For the material below, return exactly the lines starting at the one holding "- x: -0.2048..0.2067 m" and ending at the one holding "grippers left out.", counting both as part of the range.
/---
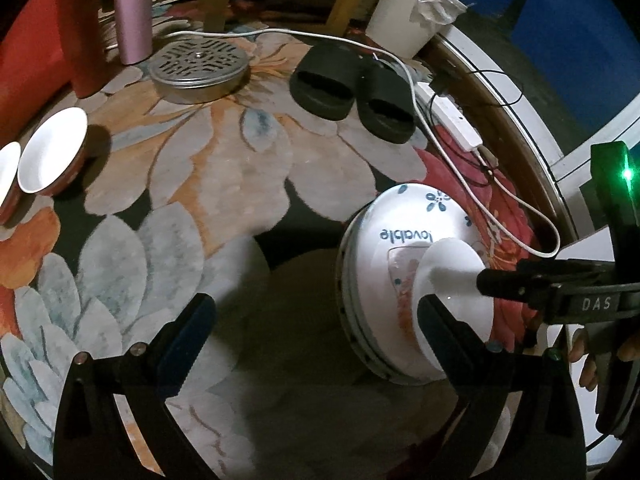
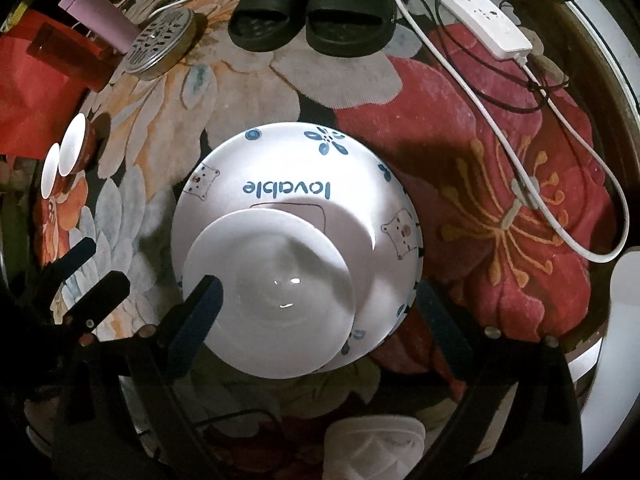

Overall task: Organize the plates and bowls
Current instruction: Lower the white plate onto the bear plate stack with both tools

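Plates sit stacked near the middle of the floral rug [image 2: 500,168]: a small plain white plate [image 2: 268,296] rests on the near-left part of a larger plate printed "lovable" [image 2: 304,184], with more rims showing beneath in the left wrist view. From the right gripper [image 2: 316,300] the stack lies straight ahead and below. Its jaws stand spread wide, the left finger over the small plate's near-left rim and the right finger just outside the big plate's right edge, holding nothing. Whether either pad touches china cannot be told.

The left gripper [image 1: 316,320] is also spread and empty; the stack lies to its right, its right finger just in front of the pile. The right gripper seems better placed, as it straddles the stack.

Two red-sided bowls [image 1: 52,152] with white insides lie well apart at the far left, tilted on their sides. Further off are black slippers [image 2: 312,16], a perforated metal lid [image 1: 198,68] and a power strip [image 2: 476,12].
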`<action>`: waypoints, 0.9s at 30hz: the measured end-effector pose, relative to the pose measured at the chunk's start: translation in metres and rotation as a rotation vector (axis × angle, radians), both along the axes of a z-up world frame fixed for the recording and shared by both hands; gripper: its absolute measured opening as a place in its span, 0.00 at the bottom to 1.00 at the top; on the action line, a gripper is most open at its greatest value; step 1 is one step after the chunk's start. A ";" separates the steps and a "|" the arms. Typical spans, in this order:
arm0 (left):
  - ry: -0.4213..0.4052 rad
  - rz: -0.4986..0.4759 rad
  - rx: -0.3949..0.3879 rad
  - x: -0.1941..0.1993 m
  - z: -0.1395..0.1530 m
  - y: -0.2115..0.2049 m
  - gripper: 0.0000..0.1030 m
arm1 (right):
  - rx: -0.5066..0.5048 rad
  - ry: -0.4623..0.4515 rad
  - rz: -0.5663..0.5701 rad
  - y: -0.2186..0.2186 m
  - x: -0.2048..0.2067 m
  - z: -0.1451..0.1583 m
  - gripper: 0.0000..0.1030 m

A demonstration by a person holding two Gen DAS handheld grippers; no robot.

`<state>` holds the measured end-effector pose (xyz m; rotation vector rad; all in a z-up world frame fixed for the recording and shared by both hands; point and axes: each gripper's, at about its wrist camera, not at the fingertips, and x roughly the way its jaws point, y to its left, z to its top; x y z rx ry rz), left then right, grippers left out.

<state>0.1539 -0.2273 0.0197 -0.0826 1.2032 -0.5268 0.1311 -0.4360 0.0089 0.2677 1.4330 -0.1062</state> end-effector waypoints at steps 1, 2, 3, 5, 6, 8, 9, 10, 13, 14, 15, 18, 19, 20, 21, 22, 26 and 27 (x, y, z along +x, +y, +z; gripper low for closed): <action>0.001 0.002 0.002 0.000 0.000 0.002 0.98 | -0.003 -0.001 0.003 0.001 0.000 0.000 0.95; 0.002 0.006 0.004 0.000 -0.001 0.004 0.98 | -0.005 -0.001 0.005 0.002 0.001 0.000 0.95; 0.003 0.010 0.006 0.000 -0.001 0.006 0.98 | -0.006 -0.001 0.006 0.002 0.001 0.000 0.95; 0.001 0.023 0.009 0.001 -0.001 0.011 0.99 | -0.008 -0.002 0.010 0.004 0.002 0.000 0.95; 0.000 0.029 0.009 0.001 -0.001 0.012 0.99 | -0.009 -0.002 0.014 0.006 0.002 0.000 0.95; -0.003 0.043 0.011 0.002 0.000 0.017 0.99 | -0.012 -0.003 0.026 0.009 0.003 -0.001 0.96; -0.005 0.048 0.013 0.003 0.001 0.018 0.99 | -0.014 -0.006 0.035 0.011 0.003 0.000 0.96; -0.008 0.051 0.015 0.003 0.001 0.020 0.99 | -0.016 -0.011 0.041 0.013 0.003 0.001 0.96; -0.008 0.064 0.021 0.005 0.001 0.026 0.99 | -0.030 -0.024 0.066 0.019 0.005 0.004 0.99; -0.005 0.070 0.021 0.005 0.000 0.028 0.99 | -0.033 -0.029 0.074 0.021 0.005 0.005 1.00; -0.004 0.073 0.021 0.006 0.000 0.030 0.99 | -0.036 -0.034 0.082 0.023 0.006 0.007 1.00; -0.002 0.081 0.025 0.006 -0.001 0.035 0.99 | -0.033 -0.040 0.092 0.028 0.008 0.008 1.00; -0.002 0.083 0.026 0.006 -0.001 0.037 0.99 | -0.030 -0.040 0.094 0.029 0.008 0.008 1.00; -0.001 0.084 0.027 0.006 -0.002 0.038 0.99 | -0.028 -0.040 0.097 0.031 0.008 0.008 1.00; 0.000 0.085 0.028 0.006 -0.002 0.039 0.99 | -0.028 -0.041 0.101 0.032 0.009 0.008 1.00; 0.000 0.087 0.030 0.006 -0.002 0.040 0.99 | -0.029 -0.042 0.103 0.033 0.009 0.008 1.00; 0.000 0.096 0.034 0.007 -0.003 0.045 0.99 | -0.027 -0.044 0.112 0.038 0.010 0.008 1.00; 0.001 0.099 0.035 0.007 -0.004 0.047 0.99 | -0.027 -0.044 0.112 0.039 0.010 0.008 1.00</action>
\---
ANSWER AREA:
  - x: -0.2048..0.2067 m
  - z: -0.1451..0.1583 m
  - gripper: 0.0000..0.1030 m

A demonstration by a person holding two Gen DAS handheld grippers; no robot.

`<state>` holds the measured end-effector pose (xyz m; rotation vector rad; all in a z-up world frame fixed for the recording and shared by both hands; point and axes: each gripper's, at about its wrist camera, not at the fingertips, and x roughly the way its jaws point, y to its left, z to its top; x y z rx ry rz), left then right, grippers left out.

With that, the exercise is done.